Jakarta (ANTARA News) - Pemerintah Indonesia meminta Pemerintah Filipina menyelesaikan dan bernegosiasi bagi pembebasan tujuh warga negara Indonesia yang disandera pada saat berlayar melintasi Laut Zulu 20 Juni lalu.
"Sekarang, kita masih meminta Pemerintah Filipina untuk menyelesaikan itu. Kita tidak ingin negosiasi dalam bentuk lain, yang pasti pertama adalah proses meminta Pemerintah Filipina untuk menanganinya sama seperti dulu," kata Wapres Kalla di Kantor Wakil Presiden Jakarta, Jumat.
Pemerintah Indonesia belum berencana mengirimkan TNI ke Filipina mengingat proses negosiasi dengan Pemerintah Filipina masih berlangsung.
"Apabila tidak ada jalan, yang terakhir tentu dengan kekuatan militer sesuai dengan persetujuan Pemerintah Filipina. Itu yang selalu dilakukan, kita tidak ingin negosiasi dalam bentuk lain," katanya.
Sebelumnya, Menteri Pertahanan Ryamizard Ryacudu mengatakan bahwa personel militer Indonesia akan diizinkan bmemasuki wilayah Filipina apabila kembali terjadi penyanderaan WNI oleh militan dari negara itu.
"Kita sudah sepakat, kalau nanti ada penyanderaan lagi kita boleh masuk," kata Ryamizard.
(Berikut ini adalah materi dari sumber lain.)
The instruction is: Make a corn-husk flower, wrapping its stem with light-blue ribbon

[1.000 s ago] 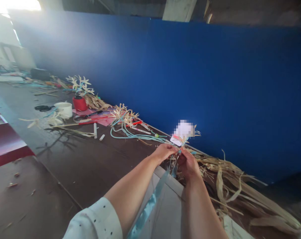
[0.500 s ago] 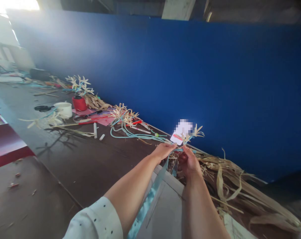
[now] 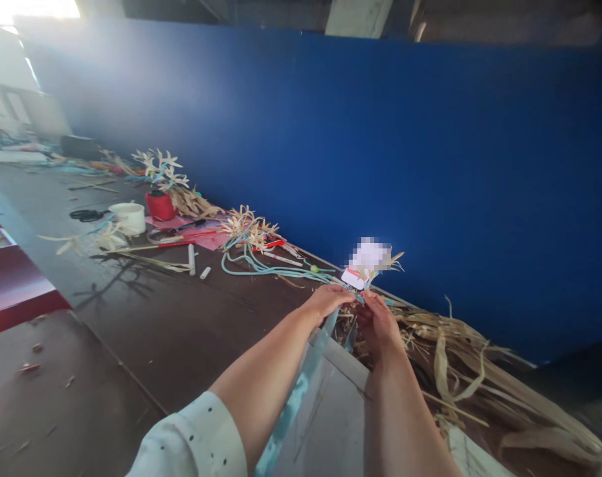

Personel militer Indonesia baru diperkenankan masuk ke teritorial Filipina apabila terjadi penyanderaan di waktu mendatang, sedangkan pada kasus terakhir yang menimpa ABK Tugboat Charles 001 dan kapal tongkang Robby 152 belum bisa dilakukan aksi infiltrasi.
Kesepakatan ini dicapai usai pertemuan tiga menteri pertahanan dari Indonesia, Malaysia, dan Filipina pekan lalu.
"Mereka setuju, memang sudah ada daftar hukumnya masuk dalam ASEAN dan pertemuan kemarin dengan menteri-menteri pertahanan di Laos dan terakhir di singapura dan konkritnya di Filipina. Dengan adanya penyanderaan ini, sebagaimana keputusan bersama setuju kita masuk ke laut, kemudian nanti akan kita tindak lanjuti ke darat," ujarnya.
Pada 23 Juni 2016, pemerintah Indonesia melalui Kementerian Luar Negeri mendapat konfirmasi bahwa telah terjadi penyanderaan terhadap ABK WNI Kapal Tugboat Charles 001 dan Kapal Tongkang Robby 152.
Menlu Retno LP Marsudi menyebutkan bahwa penyanderaan terhadap tujuh ABK Indonesia itu terjadi di Laut Sulu dalam dua tahap, yaitu pada 20 Juni sekitar pukul 11.30 waktu setempat dan sekitar 12.45 waktu setempat oleh dua kelompok bersenjata yang berbeda.
Retno menegaskan, Pemerintah Indonesia akan melakukan semua cara yang memungkinkan untuk membebaskan para ABK yang disandera tersebut melalui kerja sama dengan berbagai pihak, termasuk pemerintah Filipina.